▸ **WHAT IS BEING ASKED**:
Exactly the lines below from the one with "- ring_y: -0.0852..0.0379" up to and including the one with "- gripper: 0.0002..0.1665" make up the answer, with nothing else added.

==== SUPPLIED MATERIAL

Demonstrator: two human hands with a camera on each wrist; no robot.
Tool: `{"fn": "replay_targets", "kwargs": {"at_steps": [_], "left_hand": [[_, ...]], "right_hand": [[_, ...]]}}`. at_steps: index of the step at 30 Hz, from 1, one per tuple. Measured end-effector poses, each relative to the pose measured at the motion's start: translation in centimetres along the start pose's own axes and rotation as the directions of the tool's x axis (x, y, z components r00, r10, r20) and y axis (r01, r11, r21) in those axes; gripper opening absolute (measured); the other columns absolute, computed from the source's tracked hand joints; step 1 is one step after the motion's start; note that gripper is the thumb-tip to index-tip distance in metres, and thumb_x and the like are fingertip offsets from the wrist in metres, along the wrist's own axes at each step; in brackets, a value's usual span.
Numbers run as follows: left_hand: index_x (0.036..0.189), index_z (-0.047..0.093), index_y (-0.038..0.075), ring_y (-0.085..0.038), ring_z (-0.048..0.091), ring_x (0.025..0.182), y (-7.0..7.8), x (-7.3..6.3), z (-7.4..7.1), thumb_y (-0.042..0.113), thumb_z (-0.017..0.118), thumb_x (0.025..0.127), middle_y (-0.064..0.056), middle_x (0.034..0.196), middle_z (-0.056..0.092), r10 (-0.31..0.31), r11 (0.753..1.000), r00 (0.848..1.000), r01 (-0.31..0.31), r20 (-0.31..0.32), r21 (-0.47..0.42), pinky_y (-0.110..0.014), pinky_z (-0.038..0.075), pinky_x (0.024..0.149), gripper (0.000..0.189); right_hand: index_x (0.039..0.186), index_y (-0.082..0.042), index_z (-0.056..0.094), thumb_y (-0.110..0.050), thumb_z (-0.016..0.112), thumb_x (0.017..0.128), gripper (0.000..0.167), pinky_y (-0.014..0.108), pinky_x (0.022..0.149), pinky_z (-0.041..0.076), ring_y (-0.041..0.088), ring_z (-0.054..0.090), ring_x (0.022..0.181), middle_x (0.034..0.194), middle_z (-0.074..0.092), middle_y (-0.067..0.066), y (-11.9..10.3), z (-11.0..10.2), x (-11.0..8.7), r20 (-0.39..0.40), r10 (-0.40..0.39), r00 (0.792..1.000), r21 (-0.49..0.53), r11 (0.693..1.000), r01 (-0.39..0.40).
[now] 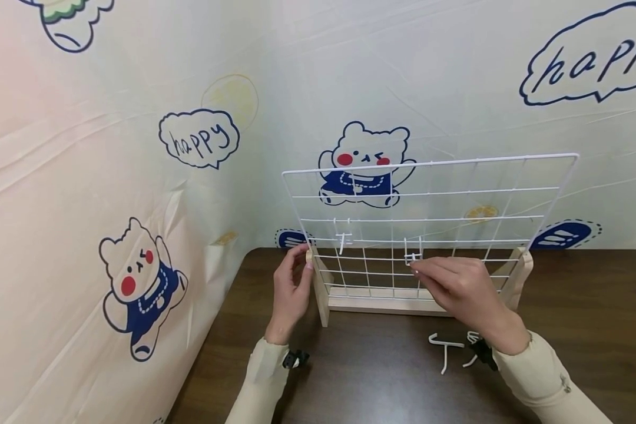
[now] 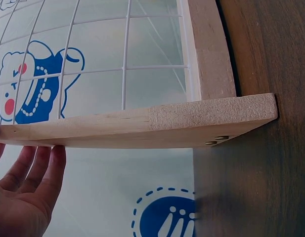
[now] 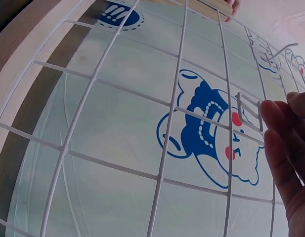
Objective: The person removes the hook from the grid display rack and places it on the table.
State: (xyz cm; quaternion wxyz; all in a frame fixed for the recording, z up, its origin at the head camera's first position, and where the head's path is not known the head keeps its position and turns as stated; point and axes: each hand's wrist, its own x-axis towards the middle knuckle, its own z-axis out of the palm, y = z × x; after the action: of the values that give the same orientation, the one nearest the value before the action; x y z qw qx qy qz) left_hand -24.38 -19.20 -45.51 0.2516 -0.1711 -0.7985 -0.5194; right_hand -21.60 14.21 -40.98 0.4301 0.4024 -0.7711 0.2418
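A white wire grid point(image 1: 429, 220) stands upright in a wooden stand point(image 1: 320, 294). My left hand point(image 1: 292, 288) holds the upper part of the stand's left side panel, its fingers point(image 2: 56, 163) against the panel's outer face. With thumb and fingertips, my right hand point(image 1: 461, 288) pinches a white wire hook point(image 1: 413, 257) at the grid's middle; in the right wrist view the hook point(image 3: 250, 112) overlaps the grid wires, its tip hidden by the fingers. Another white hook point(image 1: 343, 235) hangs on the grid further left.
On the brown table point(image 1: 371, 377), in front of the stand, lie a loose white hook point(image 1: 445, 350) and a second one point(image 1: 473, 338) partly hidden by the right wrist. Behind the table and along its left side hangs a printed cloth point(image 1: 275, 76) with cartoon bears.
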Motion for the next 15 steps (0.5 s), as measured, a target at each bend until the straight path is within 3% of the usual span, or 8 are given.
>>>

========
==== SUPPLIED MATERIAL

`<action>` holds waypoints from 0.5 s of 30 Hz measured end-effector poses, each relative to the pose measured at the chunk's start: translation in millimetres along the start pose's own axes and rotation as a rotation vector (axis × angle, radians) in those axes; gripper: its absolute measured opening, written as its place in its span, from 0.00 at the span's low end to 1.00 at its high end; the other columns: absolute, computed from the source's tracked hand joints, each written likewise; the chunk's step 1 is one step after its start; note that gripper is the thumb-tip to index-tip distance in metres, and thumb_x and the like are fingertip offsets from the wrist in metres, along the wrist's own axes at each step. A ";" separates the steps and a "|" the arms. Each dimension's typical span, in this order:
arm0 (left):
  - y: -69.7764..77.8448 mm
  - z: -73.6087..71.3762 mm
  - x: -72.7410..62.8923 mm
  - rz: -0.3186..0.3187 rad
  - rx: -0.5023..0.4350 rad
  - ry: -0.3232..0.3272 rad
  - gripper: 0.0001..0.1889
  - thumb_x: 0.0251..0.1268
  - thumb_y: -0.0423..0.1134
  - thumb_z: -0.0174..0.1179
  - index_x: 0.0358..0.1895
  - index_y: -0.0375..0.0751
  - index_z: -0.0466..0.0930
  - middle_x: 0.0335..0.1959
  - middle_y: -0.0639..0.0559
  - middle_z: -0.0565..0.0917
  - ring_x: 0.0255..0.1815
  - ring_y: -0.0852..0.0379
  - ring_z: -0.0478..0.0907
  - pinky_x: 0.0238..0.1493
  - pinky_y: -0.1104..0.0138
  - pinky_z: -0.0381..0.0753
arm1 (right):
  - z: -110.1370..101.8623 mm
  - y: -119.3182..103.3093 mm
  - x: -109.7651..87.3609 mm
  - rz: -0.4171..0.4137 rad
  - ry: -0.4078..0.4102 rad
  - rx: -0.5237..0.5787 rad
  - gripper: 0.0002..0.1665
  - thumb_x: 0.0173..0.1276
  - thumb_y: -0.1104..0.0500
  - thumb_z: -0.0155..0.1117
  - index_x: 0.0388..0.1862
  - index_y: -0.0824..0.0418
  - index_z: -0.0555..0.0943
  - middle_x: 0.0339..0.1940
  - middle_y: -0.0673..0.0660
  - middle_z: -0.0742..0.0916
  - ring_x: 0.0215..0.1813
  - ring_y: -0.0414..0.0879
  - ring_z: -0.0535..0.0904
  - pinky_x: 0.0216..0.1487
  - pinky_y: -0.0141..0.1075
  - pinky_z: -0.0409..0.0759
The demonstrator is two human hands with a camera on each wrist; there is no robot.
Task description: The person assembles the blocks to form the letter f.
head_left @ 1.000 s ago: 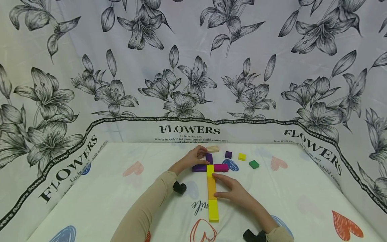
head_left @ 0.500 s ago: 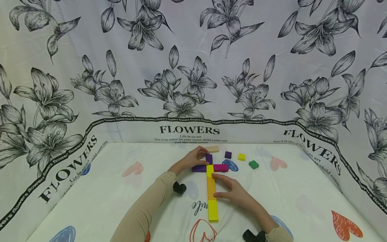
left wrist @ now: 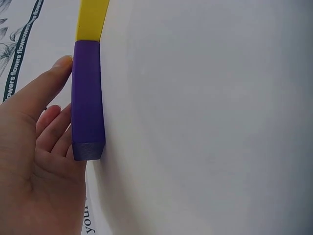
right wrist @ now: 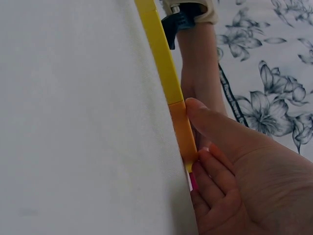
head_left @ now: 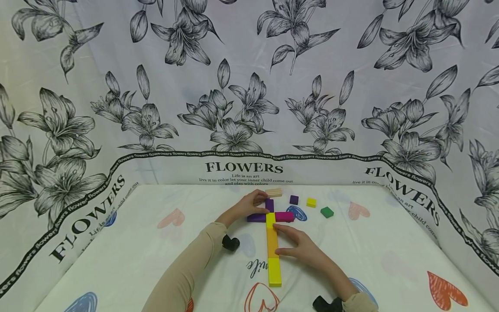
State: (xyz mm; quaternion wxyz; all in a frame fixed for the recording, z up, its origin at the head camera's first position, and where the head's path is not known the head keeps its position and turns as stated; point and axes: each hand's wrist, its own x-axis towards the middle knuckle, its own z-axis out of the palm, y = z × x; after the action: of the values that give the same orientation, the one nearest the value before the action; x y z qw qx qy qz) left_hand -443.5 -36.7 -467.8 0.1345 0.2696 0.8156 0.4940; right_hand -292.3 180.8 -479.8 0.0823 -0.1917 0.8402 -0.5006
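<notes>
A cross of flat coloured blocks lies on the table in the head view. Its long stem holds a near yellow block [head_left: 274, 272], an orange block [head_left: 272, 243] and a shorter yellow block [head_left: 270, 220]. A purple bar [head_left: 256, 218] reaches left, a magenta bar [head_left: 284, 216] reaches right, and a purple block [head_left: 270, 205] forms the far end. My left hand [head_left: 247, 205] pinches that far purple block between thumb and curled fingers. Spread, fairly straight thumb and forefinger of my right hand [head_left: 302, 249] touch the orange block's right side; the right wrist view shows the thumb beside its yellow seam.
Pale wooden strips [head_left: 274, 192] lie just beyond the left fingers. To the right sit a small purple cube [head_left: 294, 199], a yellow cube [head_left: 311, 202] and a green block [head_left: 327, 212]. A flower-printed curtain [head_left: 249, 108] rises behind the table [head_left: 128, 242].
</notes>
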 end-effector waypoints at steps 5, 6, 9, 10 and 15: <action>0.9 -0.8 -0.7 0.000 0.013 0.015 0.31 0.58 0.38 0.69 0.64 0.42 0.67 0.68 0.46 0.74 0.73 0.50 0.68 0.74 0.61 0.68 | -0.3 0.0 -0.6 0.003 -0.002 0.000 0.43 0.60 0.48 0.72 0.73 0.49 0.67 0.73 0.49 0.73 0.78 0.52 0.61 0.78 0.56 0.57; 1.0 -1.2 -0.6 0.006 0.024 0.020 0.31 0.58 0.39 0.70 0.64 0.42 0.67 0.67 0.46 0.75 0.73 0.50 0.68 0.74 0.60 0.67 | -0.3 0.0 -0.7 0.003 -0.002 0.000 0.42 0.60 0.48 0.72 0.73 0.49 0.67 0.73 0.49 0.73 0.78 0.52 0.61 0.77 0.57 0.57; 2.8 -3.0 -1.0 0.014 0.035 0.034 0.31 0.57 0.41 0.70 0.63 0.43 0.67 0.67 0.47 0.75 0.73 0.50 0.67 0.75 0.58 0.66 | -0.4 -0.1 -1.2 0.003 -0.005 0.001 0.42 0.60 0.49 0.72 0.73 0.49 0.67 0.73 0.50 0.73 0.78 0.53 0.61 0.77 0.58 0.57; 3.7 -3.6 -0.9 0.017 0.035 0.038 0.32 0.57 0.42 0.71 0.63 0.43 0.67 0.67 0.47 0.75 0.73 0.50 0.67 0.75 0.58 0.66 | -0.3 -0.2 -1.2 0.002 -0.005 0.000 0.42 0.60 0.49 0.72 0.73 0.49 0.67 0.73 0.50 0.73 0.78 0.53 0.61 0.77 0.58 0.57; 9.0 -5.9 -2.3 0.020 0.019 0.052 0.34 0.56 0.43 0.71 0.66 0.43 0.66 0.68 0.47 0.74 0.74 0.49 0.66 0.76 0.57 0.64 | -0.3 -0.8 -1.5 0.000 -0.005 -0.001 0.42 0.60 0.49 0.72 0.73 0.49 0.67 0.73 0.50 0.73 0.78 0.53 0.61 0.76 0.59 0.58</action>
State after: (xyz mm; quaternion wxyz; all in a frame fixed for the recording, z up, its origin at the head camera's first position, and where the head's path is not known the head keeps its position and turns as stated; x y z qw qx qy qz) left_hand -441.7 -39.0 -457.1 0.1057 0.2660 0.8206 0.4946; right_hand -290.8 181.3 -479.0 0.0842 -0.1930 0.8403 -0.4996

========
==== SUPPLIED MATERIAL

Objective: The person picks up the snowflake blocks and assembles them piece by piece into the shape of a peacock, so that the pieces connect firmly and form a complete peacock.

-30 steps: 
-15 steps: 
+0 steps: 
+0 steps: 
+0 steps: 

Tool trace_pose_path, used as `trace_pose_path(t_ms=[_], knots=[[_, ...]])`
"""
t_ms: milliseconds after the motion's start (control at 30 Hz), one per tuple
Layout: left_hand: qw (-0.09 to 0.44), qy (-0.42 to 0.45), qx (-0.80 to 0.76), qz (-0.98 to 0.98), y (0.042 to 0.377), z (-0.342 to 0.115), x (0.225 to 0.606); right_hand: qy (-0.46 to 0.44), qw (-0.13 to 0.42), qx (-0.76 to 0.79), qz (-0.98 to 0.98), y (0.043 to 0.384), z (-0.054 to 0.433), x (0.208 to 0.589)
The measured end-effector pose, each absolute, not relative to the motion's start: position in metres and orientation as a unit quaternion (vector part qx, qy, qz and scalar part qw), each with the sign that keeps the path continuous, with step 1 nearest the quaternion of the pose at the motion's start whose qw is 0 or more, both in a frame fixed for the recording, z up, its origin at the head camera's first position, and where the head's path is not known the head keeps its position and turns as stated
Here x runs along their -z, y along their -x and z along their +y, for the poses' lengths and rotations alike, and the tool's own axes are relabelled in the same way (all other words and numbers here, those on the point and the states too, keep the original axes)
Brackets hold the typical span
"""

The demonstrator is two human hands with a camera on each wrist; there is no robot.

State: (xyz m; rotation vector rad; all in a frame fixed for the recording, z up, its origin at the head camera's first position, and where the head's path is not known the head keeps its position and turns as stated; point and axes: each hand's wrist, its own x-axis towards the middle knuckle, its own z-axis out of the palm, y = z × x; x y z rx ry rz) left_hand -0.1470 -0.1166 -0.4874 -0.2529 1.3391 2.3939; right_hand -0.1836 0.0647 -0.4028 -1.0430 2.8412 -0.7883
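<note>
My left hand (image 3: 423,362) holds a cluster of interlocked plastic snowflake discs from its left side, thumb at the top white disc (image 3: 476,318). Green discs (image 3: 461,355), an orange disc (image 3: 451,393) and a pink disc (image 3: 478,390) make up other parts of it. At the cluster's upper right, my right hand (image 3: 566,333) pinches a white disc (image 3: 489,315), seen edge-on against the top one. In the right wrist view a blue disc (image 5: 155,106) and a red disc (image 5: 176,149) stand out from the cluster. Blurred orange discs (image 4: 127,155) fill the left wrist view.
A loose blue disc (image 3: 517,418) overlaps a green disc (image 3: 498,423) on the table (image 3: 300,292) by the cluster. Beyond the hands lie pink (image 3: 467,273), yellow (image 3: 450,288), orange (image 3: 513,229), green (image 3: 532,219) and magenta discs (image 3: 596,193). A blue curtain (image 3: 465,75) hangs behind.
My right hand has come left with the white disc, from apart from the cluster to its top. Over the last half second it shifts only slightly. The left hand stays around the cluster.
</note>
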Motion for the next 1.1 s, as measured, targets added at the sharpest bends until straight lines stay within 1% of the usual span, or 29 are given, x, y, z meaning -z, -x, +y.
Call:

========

▸ **OUTPUT OF THE TASK**:
  - ring_y: -0.0852..0.0379
  - ring_z: -0.0478..0.0907
  - pinky_x: 0.0238..0.1493
  - pinky_y: -0.1104..0.0138
  - pinky_z: -0.0381..0.0753
arm1 (right):
  - z: -110.1370..101.8623 mm
  - y: -119.3182..103.3093 mm
  - x: -109.7651..87.3609 mm
  - rz: -0.4171..0.4137 rad
  - ry: -0.4078..0.4102 rad
  - rx: -0.5237..0.5787 rad
  - gripper: 0.0002..0.1665

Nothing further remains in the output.